Before we dive in the code, you need a way to reference your workspace. You'll create `ml_client` for a handle to the workspace.  You'll then use `ml_client` to manage resources and jobs.

In the next cell, enter your Subscription ID, Resource Group name and Workspace name. To find these values:

1. In the upper right Azure Machine Learning studio toolbar, select your workspace name.
1. Copy the value for workspace, resource group and subscription ID into the code.
1. You'll need to copy one value, close the area and paste, then come back for the next one.

In the next cell, enter your Subscription ID, Resource Group name and Workspace name. To find these values:

1. In the upper right Azure Machine Learning studio toolbar, select your workspace name.
1. Copy the value for workspace, resource group and subscription ID into the code.  
1. You'll need to copy one value, close the area and paste, then come back for the next one.

![image of workspace credentials](./media/find-credentials.png)

In [9]:
from azure.ai.ml import MLClient
from azure.identity import DefaultAzureCredential, AzureCliCredential, ManagedIdentityCredential
from azure.ai.ml.entities import Data
from azure.ai.ml.constants import AssetTypes
from dotenv import dotenv_values
import requests 
import os

config = dotenv_values(".env") 
subscription_id =config['SUBSCRIPTION_ID']
resource_group = config['RESOURCE_GP']
workspace = config['WORKSPACE']

os.environ["AZURE_CLIENT_ID"] = config["AZURE_CLIENT_ID"]
os.environ["AZURE_CLIENT_SECRET"] = config["AZURE_CLIENT_SECRET"]
os.environ["AZURE_TENANT_ID"] = config["AZURE_TENANT_ID"]

from azure.ai.ml import MLClient
from azure.identity import DefaultAzureCredential

credential = DefaultAzureCredential()
# Check if given credential can get token successfully.
credential.get_token("https://management.azure.com/.default")

# Get a handle to the workspace
ml_client = MLClient(
    credential=credential,
    subscription_id=subscription_id,
    resource_group_name=resource_group,
    workspace_name=workspace,
)

An **Azure service principal **is a security identity used by user-created apps, services, and automation tools to access specific Azure resources. Think of it as a 'user identity' (login and password or certificate) with a specific role, and tightly controlled permissions to access your resources. It only needs to be able to do specific things, unlike a general user identity. It improves security if you only grant it the minimum permissions level needed to perform its management tasks.

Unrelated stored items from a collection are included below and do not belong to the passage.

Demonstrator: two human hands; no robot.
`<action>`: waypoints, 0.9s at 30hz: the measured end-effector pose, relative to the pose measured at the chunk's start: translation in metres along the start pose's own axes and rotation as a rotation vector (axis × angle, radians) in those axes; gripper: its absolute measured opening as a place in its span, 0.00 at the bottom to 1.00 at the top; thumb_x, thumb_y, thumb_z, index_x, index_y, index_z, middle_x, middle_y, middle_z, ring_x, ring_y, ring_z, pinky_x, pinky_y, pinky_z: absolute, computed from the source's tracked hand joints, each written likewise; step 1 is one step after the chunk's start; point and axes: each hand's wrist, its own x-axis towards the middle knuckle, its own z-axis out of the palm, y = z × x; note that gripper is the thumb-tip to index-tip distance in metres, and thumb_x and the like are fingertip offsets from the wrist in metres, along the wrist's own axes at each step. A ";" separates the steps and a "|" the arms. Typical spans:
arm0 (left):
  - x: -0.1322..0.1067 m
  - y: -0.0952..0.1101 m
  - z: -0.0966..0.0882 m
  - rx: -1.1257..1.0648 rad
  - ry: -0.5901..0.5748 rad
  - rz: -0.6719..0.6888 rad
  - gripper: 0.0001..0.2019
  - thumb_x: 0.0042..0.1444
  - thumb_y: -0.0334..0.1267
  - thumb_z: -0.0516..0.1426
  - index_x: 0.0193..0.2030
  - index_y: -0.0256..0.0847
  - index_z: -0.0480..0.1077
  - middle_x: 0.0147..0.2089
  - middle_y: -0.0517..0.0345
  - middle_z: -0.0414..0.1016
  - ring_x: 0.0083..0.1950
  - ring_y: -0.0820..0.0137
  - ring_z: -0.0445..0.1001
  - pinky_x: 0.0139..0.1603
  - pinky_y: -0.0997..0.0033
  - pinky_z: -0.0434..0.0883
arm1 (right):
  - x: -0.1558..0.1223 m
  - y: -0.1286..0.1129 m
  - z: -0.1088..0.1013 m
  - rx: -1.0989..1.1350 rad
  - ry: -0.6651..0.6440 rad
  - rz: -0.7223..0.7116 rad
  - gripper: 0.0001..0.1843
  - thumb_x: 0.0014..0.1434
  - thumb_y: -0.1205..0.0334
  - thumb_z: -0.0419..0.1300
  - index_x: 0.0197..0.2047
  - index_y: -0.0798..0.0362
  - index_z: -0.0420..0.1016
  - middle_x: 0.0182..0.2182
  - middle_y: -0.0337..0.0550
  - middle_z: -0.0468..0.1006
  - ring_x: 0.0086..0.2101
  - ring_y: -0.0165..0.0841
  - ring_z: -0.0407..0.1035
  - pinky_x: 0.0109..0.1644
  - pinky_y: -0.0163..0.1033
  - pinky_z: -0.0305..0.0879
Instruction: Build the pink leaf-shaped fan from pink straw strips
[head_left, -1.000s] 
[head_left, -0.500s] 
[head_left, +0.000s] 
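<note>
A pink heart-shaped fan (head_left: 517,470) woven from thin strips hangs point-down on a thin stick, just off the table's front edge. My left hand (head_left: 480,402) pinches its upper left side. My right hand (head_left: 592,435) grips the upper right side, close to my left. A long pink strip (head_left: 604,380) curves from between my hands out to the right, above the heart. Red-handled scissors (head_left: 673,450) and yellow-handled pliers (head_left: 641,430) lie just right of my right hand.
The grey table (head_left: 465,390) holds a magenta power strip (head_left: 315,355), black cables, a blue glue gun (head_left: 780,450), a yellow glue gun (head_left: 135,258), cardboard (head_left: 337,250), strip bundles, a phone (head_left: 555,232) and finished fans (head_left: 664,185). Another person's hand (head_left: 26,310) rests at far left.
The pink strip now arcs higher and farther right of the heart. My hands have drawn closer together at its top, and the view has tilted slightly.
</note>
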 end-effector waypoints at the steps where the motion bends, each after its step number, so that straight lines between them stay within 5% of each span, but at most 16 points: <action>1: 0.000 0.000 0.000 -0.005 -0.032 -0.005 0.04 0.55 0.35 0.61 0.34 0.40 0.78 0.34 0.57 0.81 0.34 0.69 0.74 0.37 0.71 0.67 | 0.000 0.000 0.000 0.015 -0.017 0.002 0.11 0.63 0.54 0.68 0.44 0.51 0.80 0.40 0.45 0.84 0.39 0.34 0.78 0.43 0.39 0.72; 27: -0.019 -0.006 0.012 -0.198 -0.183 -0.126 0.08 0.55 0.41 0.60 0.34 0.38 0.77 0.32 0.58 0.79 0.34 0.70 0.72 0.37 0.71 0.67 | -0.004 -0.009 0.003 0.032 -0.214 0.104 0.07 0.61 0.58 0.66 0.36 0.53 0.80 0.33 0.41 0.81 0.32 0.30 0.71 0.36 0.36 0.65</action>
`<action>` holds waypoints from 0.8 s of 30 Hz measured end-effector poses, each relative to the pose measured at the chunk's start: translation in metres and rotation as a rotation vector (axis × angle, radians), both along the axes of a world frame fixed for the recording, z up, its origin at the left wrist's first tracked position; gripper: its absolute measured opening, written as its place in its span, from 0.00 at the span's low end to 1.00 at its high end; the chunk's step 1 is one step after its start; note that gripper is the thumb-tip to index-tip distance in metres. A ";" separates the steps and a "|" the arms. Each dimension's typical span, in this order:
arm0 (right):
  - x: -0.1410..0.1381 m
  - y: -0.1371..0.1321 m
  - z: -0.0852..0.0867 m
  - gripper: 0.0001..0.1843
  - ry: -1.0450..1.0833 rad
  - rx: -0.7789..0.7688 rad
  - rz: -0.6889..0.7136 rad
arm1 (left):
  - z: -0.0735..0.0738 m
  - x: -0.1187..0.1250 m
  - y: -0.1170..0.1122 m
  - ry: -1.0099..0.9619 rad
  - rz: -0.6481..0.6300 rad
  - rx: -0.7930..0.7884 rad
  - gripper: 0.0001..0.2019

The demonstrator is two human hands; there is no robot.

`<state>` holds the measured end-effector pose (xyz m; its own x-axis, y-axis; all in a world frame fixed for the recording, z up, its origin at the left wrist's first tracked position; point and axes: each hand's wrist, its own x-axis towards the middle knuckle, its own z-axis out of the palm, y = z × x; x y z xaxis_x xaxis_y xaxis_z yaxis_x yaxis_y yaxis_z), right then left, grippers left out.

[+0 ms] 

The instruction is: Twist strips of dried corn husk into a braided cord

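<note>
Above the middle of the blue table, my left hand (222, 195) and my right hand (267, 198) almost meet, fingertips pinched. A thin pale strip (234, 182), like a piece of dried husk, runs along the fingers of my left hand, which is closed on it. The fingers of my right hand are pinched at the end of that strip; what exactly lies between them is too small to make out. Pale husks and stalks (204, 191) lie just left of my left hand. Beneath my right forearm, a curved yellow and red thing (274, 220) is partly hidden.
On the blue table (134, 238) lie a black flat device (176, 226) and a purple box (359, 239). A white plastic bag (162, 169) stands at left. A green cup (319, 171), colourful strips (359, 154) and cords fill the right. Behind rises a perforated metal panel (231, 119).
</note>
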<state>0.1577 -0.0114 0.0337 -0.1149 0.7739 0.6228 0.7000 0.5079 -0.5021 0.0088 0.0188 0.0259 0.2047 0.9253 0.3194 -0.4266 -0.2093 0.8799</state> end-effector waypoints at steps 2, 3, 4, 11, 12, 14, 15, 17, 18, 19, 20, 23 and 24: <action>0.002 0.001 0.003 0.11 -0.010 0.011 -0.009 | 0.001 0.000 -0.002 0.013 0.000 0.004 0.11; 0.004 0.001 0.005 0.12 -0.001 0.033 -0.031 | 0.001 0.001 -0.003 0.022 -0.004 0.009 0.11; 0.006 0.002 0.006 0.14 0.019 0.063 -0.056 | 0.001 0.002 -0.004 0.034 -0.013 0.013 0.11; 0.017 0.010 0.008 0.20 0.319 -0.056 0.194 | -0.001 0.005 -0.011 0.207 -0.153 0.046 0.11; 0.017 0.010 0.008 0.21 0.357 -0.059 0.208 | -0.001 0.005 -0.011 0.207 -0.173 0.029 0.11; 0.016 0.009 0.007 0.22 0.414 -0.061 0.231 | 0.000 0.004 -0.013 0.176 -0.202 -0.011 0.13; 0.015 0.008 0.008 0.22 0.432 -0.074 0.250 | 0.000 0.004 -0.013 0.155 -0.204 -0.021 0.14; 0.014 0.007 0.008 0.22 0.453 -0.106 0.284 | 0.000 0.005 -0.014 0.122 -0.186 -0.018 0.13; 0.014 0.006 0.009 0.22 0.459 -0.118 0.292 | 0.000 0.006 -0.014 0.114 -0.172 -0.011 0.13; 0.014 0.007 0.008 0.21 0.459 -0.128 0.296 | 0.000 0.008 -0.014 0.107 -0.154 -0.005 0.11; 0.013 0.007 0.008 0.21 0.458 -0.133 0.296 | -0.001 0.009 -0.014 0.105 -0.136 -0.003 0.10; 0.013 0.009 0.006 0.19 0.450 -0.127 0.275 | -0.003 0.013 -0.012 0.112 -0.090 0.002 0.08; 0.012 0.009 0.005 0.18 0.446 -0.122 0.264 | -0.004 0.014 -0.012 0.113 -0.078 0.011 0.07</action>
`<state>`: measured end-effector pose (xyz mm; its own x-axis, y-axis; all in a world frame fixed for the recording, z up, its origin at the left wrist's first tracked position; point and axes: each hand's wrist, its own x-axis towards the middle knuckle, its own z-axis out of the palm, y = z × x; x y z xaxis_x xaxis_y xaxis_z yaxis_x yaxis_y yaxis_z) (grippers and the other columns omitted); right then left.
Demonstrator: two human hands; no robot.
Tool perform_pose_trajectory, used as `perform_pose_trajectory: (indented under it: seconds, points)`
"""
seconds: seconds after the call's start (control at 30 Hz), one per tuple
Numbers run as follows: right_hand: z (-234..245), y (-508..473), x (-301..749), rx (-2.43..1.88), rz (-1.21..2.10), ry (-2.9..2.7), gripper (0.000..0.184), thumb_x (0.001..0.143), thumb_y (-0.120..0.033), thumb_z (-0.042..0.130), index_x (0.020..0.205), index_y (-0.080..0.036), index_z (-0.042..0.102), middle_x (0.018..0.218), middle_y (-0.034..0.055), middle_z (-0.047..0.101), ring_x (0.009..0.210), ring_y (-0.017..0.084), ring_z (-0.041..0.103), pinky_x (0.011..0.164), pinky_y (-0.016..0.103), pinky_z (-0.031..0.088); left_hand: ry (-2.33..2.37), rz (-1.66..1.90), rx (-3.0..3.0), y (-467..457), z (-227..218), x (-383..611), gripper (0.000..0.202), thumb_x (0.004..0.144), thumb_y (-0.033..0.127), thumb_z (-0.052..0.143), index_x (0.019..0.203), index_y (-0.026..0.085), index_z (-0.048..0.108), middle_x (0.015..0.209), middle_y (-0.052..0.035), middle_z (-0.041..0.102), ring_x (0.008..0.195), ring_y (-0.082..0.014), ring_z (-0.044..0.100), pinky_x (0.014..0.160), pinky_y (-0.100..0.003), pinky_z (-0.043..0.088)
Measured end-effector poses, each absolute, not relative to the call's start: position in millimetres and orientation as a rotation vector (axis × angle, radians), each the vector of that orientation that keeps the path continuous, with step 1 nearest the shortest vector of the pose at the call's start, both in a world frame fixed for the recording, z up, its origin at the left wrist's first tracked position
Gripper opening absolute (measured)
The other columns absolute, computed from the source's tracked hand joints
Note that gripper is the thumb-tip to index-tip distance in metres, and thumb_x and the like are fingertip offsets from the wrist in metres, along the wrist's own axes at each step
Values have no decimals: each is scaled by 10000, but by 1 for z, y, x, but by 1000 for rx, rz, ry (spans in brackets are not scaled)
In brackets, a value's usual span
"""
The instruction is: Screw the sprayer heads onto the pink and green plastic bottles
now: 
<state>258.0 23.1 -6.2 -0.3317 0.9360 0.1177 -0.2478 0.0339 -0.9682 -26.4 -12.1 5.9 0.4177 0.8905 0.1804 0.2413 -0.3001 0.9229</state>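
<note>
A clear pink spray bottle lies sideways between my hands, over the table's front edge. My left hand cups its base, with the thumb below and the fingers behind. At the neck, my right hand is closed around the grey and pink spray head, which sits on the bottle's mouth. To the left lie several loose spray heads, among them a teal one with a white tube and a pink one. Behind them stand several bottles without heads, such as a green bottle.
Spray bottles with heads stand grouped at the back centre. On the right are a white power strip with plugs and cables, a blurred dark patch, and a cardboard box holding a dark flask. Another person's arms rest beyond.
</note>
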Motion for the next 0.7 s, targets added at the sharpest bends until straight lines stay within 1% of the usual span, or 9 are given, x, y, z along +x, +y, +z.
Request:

[How to set up authentication using Service Principle](https://learn.microsoft.com/en-us/azure/machine-learning/how-to-setup-authentication?view=azureml-api-2&tabs=sdk)

> [!NOTE]
> Creating MLClient will not connect to the workspace. The client initialization is lazy, it will wait for the first time it needs to make a call (this will happen in the next code cell).


## Upload data to cloud storage

Azure Machine Learning uses Uniform Resource Identifiers (URIs), which point to storage locations in the cloud. A URI makes it easy to access data in notebooks and jobs. Data URI formats look similar to the web URLs that you use in your web browser to access web pages. For example:

* Access data from public https server: `https://<account_name>.blob.core.windows.net/<container_name>/<folder>/<file>`
* Access data from local computer:	`./home/username/data/my_data`
* Blob storage:	`wasbs://<containername>@<accountname>.blob.core.windows.net/<folder>/`
* Azure Data Lake (gen2): `abfss://<file_system>@<account_name>.dfs.core.windows.net/<folder>/<file>.csv`
* Azure Data Lake (gen1): `adl://<accountname>.azuredatalakestore.net/<folder1>/<folder2>`
* Azure Machine Learning Datastore:	`azureml://datastores/<data_store_name>/paths/<folder1>/<folder2>/<folder3>/<file>.parquet`

An Azure Machine Learning data asset is similar to web browser bookmarks (favorites). Instead of remembering long storage paths (URIs) that point to your most frequently used data, you can create a data asset, and then access that asset with a friendly name.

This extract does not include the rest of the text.